All of this rapid adjustment to online could not be more timely as the utilization of telehealth in medicine grows, thus the need for simulation practice for telehealth practitioners.
Neurologist Howard Barrows, who was Professor Emeritus at the Southern Illinois University School of Medicine, is credited with discovering the use of simulated patients in healthcare education in the early 1960s. Simulation programs that incorporate SPs can now be found across the globe.
ACSEC belongs to and regularly contributes knowledge sharing to such international organizations as the Society for Simulation in Healthcare (SSH) and the Association of Standardized Patient Educators (ASPE). Organizations such as these are at the forefront of medical simulation innovation, and the importance of SPs in this innovation cannot be underestimated.

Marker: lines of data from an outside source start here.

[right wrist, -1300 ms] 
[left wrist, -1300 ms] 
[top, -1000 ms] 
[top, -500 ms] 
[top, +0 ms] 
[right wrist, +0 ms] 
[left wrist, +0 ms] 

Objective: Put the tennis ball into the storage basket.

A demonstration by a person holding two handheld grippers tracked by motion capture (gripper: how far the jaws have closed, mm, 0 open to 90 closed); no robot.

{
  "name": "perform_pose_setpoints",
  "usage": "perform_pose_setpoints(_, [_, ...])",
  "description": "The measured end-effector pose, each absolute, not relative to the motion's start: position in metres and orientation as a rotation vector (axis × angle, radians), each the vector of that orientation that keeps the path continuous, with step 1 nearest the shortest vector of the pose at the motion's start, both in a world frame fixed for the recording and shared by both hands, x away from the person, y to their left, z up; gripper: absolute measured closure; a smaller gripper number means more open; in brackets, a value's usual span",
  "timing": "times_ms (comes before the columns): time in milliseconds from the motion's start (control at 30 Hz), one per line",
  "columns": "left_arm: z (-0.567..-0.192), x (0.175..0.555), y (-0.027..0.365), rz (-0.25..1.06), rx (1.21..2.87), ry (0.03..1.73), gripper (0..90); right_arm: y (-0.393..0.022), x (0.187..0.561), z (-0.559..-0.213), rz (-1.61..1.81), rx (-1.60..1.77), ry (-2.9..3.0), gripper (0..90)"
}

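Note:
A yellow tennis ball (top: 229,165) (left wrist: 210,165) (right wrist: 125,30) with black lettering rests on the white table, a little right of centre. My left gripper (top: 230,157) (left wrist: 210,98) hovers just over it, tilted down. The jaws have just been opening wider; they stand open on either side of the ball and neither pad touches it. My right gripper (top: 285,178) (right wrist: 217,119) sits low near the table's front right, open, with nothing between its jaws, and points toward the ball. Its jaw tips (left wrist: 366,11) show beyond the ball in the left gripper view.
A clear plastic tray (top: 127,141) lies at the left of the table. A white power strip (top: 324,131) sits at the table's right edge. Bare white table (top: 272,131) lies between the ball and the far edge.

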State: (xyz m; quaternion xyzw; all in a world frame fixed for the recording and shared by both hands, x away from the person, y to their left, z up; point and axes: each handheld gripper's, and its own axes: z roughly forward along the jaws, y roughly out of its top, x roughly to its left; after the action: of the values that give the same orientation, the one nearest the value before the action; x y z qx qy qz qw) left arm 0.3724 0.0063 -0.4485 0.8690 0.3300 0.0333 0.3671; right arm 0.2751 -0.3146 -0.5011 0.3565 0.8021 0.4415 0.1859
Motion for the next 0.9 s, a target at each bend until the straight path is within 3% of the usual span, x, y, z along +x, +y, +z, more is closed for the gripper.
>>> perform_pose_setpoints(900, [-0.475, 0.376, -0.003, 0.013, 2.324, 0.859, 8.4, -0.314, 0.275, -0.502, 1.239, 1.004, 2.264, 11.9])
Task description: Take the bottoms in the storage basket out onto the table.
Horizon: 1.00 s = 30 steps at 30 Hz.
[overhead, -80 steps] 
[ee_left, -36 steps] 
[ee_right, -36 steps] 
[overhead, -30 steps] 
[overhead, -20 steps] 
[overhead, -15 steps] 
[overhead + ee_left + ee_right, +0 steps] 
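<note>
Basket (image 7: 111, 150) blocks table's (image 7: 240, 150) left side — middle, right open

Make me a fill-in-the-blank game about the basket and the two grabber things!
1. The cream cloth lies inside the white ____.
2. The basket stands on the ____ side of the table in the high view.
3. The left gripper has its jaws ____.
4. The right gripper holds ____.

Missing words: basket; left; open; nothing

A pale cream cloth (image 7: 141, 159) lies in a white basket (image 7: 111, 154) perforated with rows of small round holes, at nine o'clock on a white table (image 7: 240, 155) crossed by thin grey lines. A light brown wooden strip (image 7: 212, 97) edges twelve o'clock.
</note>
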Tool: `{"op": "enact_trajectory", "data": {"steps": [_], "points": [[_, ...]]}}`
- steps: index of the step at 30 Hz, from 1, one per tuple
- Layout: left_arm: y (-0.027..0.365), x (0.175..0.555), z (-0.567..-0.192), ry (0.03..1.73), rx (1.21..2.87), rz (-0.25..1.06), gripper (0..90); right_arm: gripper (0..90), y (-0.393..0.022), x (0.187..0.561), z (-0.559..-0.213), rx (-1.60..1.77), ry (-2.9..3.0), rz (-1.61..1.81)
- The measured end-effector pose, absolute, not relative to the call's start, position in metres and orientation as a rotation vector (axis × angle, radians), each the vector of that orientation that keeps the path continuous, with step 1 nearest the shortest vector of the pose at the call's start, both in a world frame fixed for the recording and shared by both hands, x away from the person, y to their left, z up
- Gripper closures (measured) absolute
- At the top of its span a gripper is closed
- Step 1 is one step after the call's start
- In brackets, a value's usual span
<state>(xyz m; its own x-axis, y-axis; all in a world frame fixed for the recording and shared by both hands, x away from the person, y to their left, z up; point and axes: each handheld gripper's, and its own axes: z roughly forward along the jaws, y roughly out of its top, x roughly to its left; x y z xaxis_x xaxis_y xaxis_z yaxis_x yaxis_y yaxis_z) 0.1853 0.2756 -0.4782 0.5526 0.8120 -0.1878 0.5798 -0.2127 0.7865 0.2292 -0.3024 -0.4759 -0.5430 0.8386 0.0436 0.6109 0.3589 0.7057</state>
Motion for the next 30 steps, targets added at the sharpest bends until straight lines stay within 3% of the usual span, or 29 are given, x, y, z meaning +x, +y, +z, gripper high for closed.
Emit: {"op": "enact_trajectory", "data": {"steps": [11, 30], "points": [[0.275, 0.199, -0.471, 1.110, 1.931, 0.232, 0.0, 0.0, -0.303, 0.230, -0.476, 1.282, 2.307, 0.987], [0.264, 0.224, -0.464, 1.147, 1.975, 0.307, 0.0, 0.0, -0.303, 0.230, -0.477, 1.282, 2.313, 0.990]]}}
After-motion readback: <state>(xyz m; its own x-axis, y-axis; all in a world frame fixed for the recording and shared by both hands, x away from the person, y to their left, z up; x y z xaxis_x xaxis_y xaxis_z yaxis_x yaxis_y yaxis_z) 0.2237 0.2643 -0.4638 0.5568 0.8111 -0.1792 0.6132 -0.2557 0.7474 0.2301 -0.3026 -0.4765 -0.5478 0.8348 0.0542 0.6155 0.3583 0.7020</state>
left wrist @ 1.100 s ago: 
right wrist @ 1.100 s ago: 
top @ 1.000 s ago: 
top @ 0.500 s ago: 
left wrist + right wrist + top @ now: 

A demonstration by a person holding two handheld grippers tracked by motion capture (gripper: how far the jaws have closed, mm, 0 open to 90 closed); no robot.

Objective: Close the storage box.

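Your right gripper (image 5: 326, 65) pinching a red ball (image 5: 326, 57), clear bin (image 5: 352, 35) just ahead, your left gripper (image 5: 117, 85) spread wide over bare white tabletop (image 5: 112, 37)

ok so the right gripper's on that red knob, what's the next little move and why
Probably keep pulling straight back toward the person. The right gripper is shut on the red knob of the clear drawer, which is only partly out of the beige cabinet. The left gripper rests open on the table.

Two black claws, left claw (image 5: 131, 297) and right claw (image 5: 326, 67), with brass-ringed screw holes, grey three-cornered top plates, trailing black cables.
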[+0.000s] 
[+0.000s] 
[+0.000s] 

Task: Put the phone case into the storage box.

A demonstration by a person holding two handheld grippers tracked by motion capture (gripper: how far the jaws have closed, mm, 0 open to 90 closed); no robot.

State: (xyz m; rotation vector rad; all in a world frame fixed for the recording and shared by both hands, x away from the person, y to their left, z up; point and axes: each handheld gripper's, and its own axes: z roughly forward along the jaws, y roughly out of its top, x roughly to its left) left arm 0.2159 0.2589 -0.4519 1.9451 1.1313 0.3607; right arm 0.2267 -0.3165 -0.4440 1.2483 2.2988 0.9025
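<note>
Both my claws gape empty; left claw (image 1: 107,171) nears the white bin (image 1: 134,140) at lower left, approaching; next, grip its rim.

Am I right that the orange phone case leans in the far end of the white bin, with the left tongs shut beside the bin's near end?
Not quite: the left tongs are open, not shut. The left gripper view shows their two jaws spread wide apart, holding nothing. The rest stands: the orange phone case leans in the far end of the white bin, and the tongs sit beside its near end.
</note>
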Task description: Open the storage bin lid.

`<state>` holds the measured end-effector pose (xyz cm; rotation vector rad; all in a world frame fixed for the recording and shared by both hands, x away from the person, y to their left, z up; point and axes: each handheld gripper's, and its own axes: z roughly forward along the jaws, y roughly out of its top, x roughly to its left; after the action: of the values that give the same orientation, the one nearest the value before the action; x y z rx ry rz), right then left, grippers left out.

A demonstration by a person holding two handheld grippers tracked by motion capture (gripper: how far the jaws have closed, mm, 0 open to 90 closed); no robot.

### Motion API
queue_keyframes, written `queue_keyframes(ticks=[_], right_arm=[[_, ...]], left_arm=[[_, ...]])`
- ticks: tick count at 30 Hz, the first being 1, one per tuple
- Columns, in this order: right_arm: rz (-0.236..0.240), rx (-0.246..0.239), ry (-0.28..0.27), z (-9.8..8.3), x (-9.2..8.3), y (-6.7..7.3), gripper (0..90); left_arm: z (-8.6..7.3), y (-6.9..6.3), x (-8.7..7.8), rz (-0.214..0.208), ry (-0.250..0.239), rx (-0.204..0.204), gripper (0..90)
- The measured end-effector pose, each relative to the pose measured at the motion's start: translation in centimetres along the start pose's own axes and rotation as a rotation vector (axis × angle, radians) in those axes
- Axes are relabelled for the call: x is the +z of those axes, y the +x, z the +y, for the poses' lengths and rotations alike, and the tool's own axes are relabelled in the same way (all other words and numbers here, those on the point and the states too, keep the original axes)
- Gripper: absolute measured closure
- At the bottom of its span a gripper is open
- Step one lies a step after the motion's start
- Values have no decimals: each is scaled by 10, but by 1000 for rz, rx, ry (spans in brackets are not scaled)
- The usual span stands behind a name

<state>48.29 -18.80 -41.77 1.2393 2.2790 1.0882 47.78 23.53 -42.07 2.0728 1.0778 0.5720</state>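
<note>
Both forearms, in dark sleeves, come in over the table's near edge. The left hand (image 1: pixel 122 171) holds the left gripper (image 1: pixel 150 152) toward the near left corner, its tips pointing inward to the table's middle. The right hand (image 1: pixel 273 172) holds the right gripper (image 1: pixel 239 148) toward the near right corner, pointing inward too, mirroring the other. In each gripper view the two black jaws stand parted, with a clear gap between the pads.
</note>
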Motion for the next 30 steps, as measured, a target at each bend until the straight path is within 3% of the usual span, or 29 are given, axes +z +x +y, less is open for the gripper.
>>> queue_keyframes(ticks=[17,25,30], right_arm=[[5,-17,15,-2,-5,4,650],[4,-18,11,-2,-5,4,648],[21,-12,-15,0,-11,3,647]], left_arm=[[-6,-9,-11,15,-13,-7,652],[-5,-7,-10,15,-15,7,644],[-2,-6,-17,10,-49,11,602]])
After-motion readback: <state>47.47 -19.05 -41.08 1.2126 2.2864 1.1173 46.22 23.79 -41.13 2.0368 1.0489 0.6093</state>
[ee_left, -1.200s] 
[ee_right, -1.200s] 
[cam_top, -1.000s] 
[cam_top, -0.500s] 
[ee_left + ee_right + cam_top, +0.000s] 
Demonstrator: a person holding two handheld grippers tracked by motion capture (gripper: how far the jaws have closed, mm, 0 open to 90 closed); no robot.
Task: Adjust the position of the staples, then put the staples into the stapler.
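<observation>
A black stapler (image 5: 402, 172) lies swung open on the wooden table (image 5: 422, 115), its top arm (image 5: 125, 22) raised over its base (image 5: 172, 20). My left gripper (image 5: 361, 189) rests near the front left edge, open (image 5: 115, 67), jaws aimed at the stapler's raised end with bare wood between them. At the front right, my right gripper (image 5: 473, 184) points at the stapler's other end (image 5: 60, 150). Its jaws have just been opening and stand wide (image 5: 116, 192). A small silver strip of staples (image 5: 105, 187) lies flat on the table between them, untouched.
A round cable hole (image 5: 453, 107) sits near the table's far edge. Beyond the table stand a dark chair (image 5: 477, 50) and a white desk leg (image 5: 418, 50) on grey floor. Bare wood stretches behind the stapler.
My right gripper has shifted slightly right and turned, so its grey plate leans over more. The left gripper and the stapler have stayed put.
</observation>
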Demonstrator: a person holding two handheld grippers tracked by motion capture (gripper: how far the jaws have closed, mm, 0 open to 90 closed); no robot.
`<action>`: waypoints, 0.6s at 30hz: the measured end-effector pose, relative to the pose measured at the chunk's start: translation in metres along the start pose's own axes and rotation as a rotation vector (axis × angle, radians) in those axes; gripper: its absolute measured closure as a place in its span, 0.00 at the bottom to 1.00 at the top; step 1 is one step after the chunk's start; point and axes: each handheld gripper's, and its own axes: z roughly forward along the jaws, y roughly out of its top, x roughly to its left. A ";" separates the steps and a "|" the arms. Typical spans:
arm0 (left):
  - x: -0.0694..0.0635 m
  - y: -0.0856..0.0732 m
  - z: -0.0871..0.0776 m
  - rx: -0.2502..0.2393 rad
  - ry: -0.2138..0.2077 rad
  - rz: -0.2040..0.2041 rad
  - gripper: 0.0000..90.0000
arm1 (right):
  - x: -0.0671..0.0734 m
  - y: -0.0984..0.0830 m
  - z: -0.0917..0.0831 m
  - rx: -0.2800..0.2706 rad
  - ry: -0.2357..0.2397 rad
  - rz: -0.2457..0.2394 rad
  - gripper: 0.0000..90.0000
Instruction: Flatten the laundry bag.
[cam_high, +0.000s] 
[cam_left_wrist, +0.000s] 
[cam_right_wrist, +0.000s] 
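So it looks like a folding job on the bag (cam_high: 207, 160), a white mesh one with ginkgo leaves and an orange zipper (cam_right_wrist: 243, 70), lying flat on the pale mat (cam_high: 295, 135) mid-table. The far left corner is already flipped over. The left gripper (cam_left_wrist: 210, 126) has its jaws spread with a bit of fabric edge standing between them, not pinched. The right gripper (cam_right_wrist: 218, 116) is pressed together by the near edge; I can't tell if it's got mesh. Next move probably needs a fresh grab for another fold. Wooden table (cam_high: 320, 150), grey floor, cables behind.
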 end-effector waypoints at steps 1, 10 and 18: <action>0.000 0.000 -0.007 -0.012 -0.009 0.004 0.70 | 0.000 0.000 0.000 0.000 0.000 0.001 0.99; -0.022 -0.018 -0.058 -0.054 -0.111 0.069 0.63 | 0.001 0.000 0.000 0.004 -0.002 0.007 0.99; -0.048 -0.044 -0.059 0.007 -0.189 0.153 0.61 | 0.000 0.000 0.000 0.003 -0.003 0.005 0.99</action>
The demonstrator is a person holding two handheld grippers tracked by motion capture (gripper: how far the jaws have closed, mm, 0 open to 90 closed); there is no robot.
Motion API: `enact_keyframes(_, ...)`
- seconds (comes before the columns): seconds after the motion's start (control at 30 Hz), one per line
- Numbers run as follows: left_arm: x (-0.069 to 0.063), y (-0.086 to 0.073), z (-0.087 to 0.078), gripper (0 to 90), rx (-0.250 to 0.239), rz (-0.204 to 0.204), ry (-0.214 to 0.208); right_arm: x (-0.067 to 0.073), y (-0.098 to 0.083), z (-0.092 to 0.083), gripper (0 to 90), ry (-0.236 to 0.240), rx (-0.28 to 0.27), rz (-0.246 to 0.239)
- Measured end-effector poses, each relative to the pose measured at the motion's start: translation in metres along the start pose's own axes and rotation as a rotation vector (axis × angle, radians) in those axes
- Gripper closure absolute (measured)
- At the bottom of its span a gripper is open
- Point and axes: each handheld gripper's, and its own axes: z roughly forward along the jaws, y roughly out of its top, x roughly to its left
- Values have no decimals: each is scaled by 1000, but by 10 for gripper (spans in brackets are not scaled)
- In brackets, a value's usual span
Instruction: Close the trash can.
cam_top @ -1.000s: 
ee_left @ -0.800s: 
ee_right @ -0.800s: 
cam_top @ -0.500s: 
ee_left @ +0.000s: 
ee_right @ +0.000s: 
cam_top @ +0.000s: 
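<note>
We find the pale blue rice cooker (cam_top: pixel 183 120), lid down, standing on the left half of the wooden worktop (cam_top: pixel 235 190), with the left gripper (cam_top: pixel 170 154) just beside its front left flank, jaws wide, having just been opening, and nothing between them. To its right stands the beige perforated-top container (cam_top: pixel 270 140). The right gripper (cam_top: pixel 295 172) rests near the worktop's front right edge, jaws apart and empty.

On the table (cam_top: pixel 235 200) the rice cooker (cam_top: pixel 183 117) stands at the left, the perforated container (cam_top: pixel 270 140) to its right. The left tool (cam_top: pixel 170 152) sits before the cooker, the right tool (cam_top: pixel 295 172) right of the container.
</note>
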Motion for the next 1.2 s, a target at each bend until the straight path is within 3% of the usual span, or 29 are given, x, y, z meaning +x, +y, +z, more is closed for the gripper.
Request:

Tools that can measure the economic impacts of human and healthcare simulation in the healthcare industry are only beginning to be developed. Stephen Maloney and Terry Haines, researchers from Monash University in Melbourne, Australia, summarized some of the perceived benefits in their 2016 Advances in Simulation article “Issues of Cost-Benefit and Cost-Effectiveness for Simulation in Health Professions Education”:
A financial benefit in simulation education may be the cost averted through students making fewer errors in real patient situations. Benefits like these that can be monetized can be included in the cost side of a cost-effectiveness analysis. Less tangible benefits may include improved patient-centered care, increased empathy, and a greater understanding of the clinical relevance of the skills and knowledge being taught, influencing future learning experiences .
The personal economic benefit for actors, of course, is supplemental income. The reward of using your talents to have a direct impact on improving patient care - take it from an actor like me - is immeasurable.